Dimmi come twitti e in 10 secondi necessari a leggere 140 caratteri ti dirò chi sei. Specie se sei un cosiddetto vip, e l'immagine è tutto. A cominciare dalle donne: vanno dal parrucchiere, dall'estetista, si fotografano nella doccia, twittano le scarpe di Jimmy Choo, e non si vergognano di come scrivono. Così quando Fiorella Mannoia butta lì: «Politici... a tutte le ore. C'è ne fosse uno che ci dice in sintesi un programma» mi è venuto spontaneo rispondere «Hai ragione, ma c'è ne fosse uno di voi che scrive mezzo tweet in italiano». Per carità, un errore può capitare, ma qui non sanno mettere insieme una frase. L'alibi comune è dare la colpa al correttore automatico dell'iPhone, il quale però gli corregge sempre tutto al contrario. Nessuno sa che di accenti ne esistono almeno due, infatti mettono l'acuto al posto del grave e viceversa. Il perché accentato correttamente è un'utopia, è sempre «perchè», «è» diventa «é», «più» diventa «piú», e la punteggiatura in generale non esiste. Il sì avverbio è di norma senza accento, cosa che alle elementari vi segnano come errore grave, come «così» è «cosi».
Tra l'altro spesso le giustificazioni sono peggiori dell'errore, ma non se ne accorgono. Laura Chiatti, attrice, ci tiene a far sapere: «Che momento imbarazzante quando si scrive una parola così sbagliata anche auto corretta non può capire cosa intende come mio ultimo tweet». Emilio Fede invece è un caso a parte, concepisce piccoli capolavori di una comicità linguistica irresistibile, e insulta tutti in un italiano tutto suo. «Mallo della monchia pezzente merdoso». Mallo della monchia è sublime. Elisabetta Canalis è stata due anni con un americano e sbaglia l'inglese più basic: «Saluto un mio fans!». Saranno andati tutti a scuola da Flavia Vento, che scrive «Non mi drogo lo lascio fare ai coglioni che scrivono con la punteggiatura». Cioè: «Imparate a vivere non a scrivere l'italiano se questo significa intelligenza». Tra tutti a livello culturale e cognitivo siamo in qualche zona oscura tra l'australopiteco e l'Homo di Neanderthal, per cui uno si sveglia il primo dell'anno e trova un coatto di nome Fabio Volo che twitta: «Oh allora come è sto 2013? Sono curioso.
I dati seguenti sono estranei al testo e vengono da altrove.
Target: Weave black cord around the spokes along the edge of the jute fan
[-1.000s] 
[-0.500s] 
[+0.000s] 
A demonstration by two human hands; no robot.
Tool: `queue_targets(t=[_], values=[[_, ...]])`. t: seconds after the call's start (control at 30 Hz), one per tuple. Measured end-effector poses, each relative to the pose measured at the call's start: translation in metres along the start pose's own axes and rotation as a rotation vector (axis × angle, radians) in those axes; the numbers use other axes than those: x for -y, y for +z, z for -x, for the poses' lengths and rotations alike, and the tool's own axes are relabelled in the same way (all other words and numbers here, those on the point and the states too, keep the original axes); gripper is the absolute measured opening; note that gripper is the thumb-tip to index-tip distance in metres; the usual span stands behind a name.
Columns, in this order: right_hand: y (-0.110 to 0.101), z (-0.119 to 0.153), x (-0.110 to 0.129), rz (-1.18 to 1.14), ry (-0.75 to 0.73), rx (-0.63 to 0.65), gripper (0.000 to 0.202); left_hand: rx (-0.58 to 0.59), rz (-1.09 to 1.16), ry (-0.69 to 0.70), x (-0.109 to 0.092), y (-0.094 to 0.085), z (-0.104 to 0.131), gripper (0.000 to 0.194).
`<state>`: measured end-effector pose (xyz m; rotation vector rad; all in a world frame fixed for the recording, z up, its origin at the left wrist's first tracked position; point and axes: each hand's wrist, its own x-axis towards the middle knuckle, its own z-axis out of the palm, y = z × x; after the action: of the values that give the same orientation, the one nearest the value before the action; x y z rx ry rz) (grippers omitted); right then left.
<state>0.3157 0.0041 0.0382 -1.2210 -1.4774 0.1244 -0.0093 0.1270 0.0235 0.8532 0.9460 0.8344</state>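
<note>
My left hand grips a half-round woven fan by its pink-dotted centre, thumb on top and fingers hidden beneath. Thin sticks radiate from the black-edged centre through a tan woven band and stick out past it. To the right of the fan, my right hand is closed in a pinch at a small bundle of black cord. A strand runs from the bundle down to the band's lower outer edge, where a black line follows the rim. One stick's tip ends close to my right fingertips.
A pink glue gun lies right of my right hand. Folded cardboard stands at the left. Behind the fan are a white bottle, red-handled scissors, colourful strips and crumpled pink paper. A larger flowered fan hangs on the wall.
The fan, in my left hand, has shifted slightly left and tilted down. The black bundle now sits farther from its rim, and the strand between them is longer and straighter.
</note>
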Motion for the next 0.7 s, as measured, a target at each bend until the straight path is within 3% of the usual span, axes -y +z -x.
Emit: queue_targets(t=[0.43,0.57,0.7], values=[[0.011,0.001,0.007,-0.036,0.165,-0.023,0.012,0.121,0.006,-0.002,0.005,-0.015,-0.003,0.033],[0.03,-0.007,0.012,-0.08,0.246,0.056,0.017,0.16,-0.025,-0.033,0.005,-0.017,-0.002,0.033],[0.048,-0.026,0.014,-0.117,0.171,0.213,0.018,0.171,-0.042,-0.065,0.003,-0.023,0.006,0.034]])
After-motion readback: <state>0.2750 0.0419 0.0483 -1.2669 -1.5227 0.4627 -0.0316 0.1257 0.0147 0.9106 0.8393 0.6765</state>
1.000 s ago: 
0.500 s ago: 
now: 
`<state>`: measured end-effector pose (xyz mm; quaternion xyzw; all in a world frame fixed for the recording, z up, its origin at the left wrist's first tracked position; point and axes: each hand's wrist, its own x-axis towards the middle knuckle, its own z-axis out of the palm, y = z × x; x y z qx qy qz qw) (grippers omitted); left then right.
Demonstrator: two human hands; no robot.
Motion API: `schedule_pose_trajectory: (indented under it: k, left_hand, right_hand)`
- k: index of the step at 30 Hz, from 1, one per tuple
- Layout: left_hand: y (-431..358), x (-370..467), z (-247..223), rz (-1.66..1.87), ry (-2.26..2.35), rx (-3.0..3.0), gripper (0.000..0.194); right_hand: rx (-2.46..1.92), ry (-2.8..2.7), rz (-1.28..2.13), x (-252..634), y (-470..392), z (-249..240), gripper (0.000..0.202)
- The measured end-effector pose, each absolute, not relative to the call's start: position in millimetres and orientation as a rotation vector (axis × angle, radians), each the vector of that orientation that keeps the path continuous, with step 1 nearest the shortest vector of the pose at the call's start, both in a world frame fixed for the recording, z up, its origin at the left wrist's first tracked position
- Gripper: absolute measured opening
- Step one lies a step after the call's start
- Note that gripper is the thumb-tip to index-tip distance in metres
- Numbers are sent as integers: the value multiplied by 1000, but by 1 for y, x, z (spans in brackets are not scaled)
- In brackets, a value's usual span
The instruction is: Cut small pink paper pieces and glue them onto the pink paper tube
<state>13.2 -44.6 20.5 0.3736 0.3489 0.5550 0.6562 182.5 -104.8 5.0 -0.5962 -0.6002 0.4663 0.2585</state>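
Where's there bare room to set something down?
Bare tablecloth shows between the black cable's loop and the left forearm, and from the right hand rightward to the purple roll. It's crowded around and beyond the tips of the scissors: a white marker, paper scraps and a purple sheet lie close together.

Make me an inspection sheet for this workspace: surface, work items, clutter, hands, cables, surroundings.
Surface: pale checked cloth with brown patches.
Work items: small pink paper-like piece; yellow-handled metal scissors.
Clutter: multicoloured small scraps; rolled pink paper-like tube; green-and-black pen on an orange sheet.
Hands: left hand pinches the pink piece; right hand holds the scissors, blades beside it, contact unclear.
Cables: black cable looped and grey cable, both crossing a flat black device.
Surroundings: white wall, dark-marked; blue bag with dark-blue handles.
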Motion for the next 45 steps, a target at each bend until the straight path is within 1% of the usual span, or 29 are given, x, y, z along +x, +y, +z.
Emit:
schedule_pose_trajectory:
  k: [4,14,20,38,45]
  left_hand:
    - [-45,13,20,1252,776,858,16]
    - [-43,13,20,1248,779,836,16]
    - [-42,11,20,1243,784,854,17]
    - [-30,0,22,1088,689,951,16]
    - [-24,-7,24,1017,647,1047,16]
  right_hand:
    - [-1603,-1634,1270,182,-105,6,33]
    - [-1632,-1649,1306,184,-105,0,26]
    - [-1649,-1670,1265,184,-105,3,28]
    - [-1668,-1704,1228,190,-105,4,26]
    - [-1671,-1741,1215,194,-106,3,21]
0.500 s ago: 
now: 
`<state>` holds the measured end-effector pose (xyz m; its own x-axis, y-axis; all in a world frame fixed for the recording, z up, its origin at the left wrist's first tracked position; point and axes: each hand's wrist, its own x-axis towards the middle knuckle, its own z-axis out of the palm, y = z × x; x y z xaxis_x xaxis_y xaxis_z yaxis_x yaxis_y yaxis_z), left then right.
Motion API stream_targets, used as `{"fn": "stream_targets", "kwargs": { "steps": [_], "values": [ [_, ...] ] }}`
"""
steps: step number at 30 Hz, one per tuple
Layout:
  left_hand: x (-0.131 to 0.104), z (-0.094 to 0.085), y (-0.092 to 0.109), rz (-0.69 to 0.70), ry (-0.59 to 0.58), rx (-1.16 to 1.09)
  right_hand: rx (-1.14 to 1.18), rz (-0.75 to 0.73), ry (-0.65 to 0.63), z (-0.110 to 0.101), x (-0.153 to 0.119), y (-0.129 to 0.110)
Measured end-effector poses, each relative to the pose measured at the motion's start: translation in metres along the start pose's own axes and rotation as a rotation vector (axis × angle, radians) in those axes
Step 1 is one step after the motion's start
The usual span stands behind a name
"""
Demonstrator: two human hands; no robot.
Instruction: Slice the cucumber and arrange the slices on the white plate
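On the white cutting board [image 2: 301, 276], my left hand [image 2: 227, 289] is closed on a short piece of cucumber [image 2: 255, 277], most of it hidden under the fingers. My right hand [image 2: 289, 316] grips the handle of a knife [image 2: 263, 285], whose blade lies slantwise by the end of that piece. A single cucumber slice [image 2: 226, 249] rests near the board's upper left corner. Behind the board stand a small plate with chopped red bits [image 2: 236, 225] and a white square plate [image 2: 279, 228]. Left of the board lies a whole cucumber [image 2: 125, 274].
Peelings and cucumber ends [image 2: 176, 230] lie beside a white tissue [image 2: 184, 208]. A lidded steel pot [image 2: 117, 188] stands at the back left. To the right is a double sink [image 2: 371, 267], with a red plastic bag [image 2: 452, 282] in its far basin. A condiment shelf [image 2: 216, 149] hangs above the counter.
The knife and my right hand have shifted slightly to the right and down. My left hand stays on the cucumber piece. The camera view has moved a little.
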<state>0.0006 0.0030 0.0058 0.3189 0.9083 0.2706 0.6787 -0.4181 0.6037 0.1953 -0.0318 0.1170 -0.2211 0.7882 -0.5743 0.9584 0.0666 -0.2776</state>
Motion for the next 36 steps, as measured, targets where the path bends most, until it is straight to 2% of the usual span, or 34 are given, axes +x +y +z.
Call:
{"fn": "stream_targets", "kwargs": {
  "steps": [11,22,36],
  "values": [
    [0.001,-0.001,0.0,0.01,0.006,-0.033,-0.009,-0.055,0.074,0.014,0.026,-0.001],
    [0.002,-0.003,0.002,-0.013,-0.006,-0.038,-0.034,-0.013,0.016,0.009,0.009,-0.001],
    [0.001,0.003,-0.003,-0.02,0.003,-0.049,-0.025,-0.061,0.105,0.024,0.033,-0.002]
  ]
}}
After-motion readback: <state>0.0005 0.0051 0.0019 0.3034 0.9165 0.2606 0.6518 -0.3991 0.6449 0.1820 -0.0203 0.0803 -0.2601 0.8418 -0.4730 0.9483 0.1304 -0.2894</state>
Il futuro è l'inizio... Come è sto inizio?». Che gli si risponde? A coso, 'ndo stai, vie' qua, mo' te butto una banana. Il mio amore Selvaggia Lucarelli, un'altra che si autodefinisce «scrittrice» perché ha scritto un pamphlet intitolato Mantienimi, ogni tre giorni twitta una sua foto ammiccante scosciata per tenere dritti i follower ma si esprime come Sabrina Ferilli: è tutto un anda', mangia', dormi', tromba'. Tanto per capirci scrive meglio Justine Mattera, che è americana ma laureata in letteratura, e ti cita pure Henry James. Tenete presente in ogni caso che la gorilla Koko è arrivata in quarant'anni a usare 800 vocaboli, credo 300 in più di un italiano medio e 700 in più di un vip.
Insomma, cari vip e vippesse, scrivere non è obbligatorio, anzi per voi dovrebbe essere obbligatorio non farlo, e quindi il mio consiglio gratuito è: o buttate l'iPhone, o tornate a scuola, o se proprio non riuscite fatevi amputare le falangi, sarete monchi ma più dignitosi dei vostri tweet.